L’écart entre riches et pauvres dans la région du Moyen-Orient et de l’Afrique du Nord (MENA) paraissait jusqu’à présent moins important que dans d’autres régions du monde, sur le plan statistique du moins. C’était sans compter sur les richesses placées à l’étranger en toute discrétion, et dont l’ampleur émerge aujourd’hui grâce à la recherche de nouvelles sources de données.
Nous nous sommes entretenus avec Elena Ianchovichina (a), économiste principale à la Banque mondiale pour la Région MENA, sur ces nouvelles sources d’informations qui permettraient aux économistes de mieux préciser le degré avéré des disparités économiques dans la région.
Q. Selon les enquêtes auprès des ménages des pays du monde arabe, les inégalités économiques dans la région MENA sont plutôt faibles. Vos constats (a), quant à eux, suggèrent le contraire. Pourquoi ?
Elena Ianchovichina : Ces enquêtes sont un moyen de mesurer les inégalités économiques, mais elles donnent peu d’informations sur le revenu, sinon aucune. Nous souhaitons dépasser le seul indicateur des dépenses des ménages et mesurer, au-delà des inégalités de consommation, les inégalités de richesses et de revenus. Les écarts de revenu sont en effet généralement plus importants que les écarts de consommation : l’épargne, qui entre dans le revenu des ménages, leur permet d’investir dans la santé et l’éducation de leurs enfants ; ces investissements sont essentiels au bien-être et à la mobilité intergénérationnelle, notamment dans les pays où la qualité des services publics est insatisfaisante. Mais comme nous ne disposons guère de données sur le revenu, notre approche consiste à combiner diverses sources d’informations. Certes, celles-ci peuvent être lacunaires ou perfectibles, mais, prises ensemble, elles font apparaître des éléments dignes d’intérêt qui ne ressortiraient pas si l’on se penchait uniquement sur les enquêtes réalisées auprès des ménages.
Q. Pourriez-vous nous en dire plus sur ces sources ?

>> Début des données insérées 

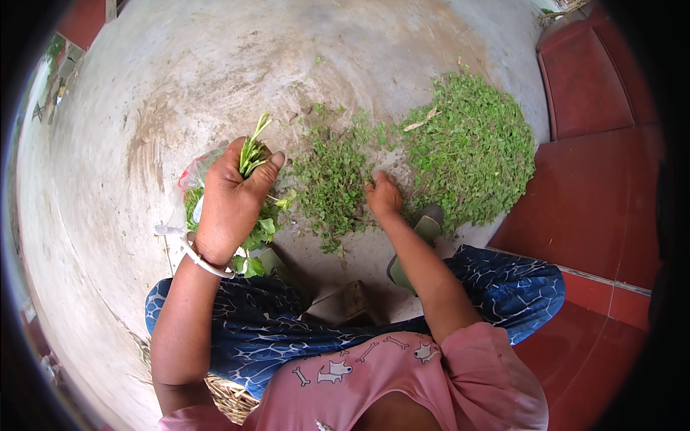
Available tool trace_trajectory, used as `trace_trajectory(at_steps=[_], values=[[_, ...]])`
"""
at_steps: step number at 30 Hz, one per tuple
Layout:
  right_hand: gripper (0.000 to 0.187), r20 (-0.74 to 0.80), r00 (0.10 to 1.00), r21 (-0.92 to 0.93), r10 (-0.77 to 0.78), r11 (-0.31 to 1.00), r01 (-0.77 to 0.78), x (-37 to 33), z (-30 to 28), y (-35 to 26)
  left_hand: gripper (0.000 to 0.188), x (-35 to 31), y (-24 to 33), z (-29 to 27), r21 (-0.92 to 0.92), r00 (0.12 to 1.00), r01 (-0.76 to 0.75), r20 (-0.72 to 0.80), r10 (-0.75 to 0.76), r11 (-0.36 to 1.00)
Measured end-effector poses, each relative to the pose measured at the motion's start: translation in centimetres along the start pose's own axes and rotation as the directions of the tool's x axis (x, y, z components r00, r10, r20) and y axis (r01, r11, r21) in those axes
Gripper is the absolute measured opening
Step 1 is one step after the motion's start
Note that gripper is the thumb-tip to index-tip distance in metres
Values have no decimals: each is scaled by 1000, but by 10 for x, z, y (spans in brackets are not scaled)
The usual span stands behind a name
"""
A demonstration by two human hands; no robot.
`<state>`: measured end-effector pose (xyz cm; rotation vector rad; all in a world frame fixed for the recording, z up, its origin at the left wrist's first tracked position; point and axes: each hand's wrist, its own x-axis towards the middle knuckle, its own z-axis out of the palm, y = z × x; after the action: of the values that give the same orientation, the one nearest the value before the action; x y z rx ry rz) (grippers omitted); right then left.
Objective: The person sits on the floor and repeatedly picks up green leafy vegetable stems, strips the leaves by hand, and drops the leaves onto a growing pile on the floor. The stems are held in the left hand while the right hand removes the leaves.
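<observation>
My left hand (pixel 233 190) is raised at the left, wrapped round a bunch of leafy greens (pixel 253 154). The pale green stem ends stick up past the thumb, and the leaves hang below the fist beside my wrist. Lower down, my right hand (pixel 385 195) is at the right edge of a small loose heap of greens (pixel 330 183). Its fingers are curled together; whatever they pinch is too small to make out. A larger, thick pile of green sprigs (pixel 471 147) lies just to the right, with a dry, pale leaf on top.
A clear plastic bag (pixel 176 205) with greens inside stands behind my left wrist. My shoes (pixel 429 223) are close to both heaps. Red panels (pixel 575 194) border the right side. The concrete floor (pixel 287 50) has brown soil smears.
</observation>
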<state>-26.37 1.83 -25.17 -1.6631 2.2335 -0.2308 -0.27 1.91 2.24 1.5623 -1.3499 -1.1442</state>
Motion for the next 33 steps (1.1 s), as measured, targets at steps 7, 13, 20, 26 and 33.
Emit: trace_trajectory(at_steps=[7, 13, 20, 26, 33], values=[[34, 178, 914, -59, -364, 923, 379, -27, 12, 25, 17, 4, -7, 2, -25, 999, -10, 47, 11, 1000], [30, 303, 890, -99, -342, 917, 386, -12, 29, 22, 18, 5, -12, 1, 69, 997, -63, 59, 59, 996], [17, 520, 785, 262, -337, 938, 229, 11, -56, -5, 18, 7, -25, 7, 14, 997, -64, 46, 63, 998], [14, 407, 875, 600, -263, 799, -39, 46, -106, -2, 17, 7, -29, 15, -126, 985, 107, 145, -89, 986], [8, 377, 860, 863, -345, 467, -191, 12, -165, -61, 15, 4, -25, 31, -247, 945, 281, 237, -224, 927]])
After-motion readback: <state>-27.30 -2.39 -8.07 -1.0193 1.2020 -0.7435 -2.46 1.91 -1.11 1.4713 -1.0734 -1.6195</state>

Elena Ianchovichina : Thomas Piketty s’appuie sur les chiffres des déclarations de revenus. Nous avons tenté, en vain, d’avoir accès à ces informations pour certains pays arabes. Il nous est donc très difficile de comprendre en l’état comment se répartit le revenu. C’est pourquoi nous avons essayé d’avoir un aperçu des concentrations de richesses qui existent au sommet de l’échelle des revenus pour essayer de voir dans quelle mesure la richesse de la région était détenue par une minorité. Ce travail est bien plus complexe que le calcul du revenu. Quelle que soit la source retenue, notre perception est tronquée. La base de données Forbes (a), par exemple, nous informe sur le patrimoine et la nationalité des milliardaires, qui, pour la plupart, ont hérité de leur fortune ou l’ont construite. Cette liste fait apparaître que cette forme de richesse n’est pas très élevée dans la région, à l’exception du Liban.

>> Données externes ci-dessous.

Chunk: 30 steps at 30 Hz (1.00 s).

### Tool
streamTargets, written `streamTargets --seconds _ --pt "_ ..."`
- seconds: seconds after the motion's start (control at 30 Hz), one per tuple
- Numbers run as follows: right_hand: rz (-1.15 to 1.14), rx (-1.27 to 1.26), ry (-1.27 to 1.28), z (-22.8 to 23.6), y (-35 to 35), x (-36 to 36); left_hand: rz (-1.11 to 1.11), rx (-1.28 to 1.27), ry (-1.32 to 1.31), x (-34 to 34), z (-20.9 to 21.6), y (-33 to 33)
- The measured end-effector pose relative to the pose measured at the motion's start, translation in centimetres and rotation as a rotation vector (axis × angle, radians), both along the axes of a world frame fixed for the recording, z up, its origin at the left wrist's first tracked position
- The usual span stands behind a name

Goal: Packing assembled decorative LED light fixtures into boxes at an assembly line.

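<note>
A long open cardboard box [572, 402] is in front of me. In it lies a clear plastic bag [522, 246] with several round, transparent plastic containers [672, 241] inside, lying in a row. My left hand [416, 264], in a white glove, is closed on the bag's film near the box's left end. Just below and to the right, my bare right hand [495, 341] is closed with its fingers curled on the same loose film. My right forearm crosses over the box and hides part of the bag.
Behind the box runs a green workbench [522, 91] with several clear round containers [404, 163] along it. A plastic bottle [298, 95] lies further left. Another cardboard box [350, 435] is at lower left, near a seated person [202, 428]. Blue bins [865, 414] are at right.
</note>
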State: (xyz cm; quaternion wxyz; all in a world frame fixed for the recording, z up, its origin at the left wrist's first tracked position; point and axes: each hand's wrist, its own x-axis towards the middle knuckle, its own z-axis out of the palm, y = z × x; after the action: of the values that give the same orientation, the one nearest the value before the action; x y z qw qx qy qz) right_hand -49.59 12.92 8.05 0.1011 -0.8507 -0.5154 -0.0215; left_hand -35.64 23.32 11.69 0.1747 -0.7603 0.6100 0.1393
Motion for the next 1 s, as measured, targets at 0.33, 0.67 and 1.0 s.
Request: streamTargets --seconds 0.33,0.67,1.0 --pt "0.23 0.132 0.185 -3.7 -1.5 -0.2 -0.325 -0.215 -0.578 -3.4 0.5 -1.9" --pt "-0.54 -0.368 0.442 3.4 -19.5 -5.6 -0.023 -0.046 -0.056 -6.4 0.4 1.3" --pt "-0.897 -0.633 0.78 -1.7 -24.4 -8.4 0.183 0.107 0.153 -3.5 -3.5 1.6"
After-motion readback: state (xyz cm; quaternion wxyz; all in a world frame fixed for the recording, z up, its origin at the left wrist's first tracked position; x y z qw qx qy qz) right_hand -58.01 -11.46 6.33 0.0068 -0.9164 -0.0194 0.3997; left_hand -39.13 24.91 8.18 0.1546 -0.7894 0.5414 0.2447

Alors, qu’est-ce qui nous échappe ? Dans bien des cas, le volume de richesses accumulées par les chefs d’État dans la région serait loin d’être anodin, si l’on en croit diverses sources d’informations, dont le classement Forbes. En prenant également en compte le patrimoine des chefs d’État, on observe une plus grande concentration des richesses dans de nombreux pays — même si ce type d’ajustement ne donne pas lieu à de grandes variations pour certains d’entre qui figurent parmi les plus riches, comme le Qatar, voire le Koweït.
D’autres éléments factuels récents nous amènent à croire que les ressortissants de nombreux pays dissimulent leurs avoirs dans des paradis fiscaux, et que, mis bout à bout, ces comptes représentent une part assez considérable du produit intérieur brut d’un pays. Les travaux de Niels Johannesen et de ses confrères montrent que les autocraties dotées de ressources abondantes, comme le pétrole, situées pour la plupart dans le monde arabe, comptent à l’échelle mondiale une proportion beaucoup plus importante de richesses dissimulées que d’autres types de pays. De même, l’analyse des données concernant la banque HSBC montre que les pays arabes figurent majoritairement dans le tiers supérieur des pays classés selon l’importance de leurs dépôts.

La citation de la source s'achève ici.